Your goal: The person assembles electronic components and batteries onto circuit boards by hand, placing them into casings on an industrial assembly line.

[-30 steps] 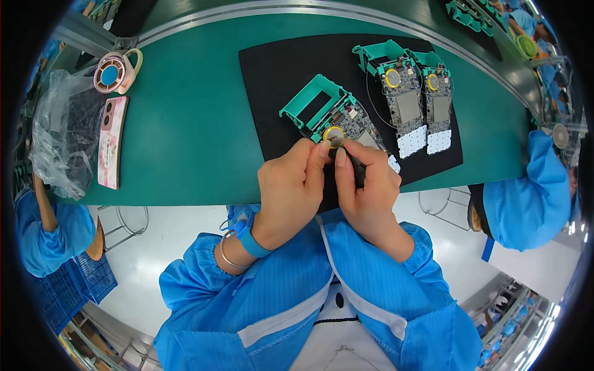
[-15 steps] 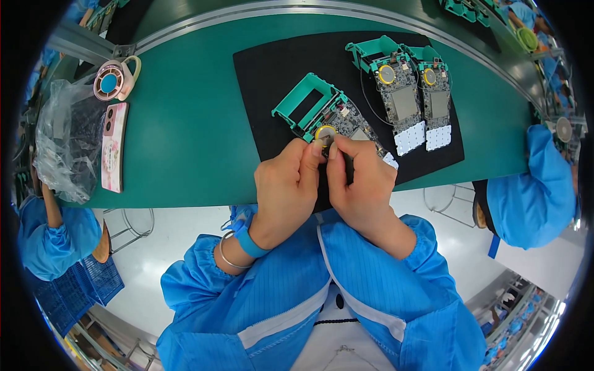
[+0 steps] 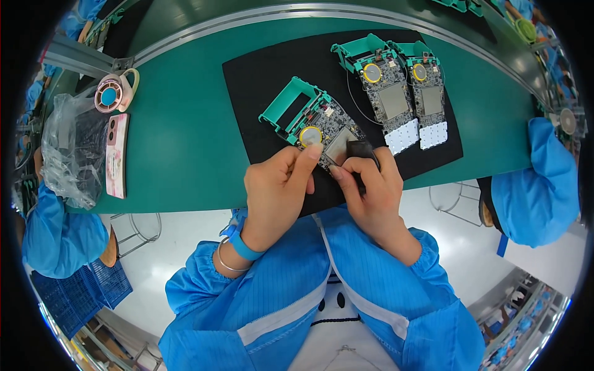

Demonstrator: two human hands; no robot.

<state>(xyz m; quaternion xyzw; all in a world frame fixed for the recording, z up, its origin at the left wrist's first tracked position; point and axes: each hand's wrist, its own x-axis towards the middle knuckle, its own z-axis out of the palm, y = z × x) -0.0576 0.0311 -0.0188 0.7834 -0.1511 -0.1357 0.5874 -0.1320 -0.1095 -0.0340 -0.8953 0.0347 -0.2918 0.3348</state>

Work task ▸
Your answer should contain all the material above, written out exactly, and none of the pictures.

Task response ▸
Your goal: The person assembles electronic components and batteries onto circuit boards by hand, placing them into casings on an industrial assembly line.

[-30 steps] 
[-15 steps] 
[+0 steps] 

Demonstrator: two human hands; no robot.

<state>(xyz m; quaternion xyzw; all in a world frame fixed for the recording, z up, its origin at the left wrist's first tracked position; point and axes: each hand's wrist, its own x-axis towards the middle knuckle, its own z-axis out of the palm, y = z × x) -0.0576 0.0311 -0.0188 0.7834 -0.1511 -0.1357 0.5874 -0.1320 -0.1095 -0.0340 -0.8953 0.0347 -0.2918 0.3348</state>

The output is now complete.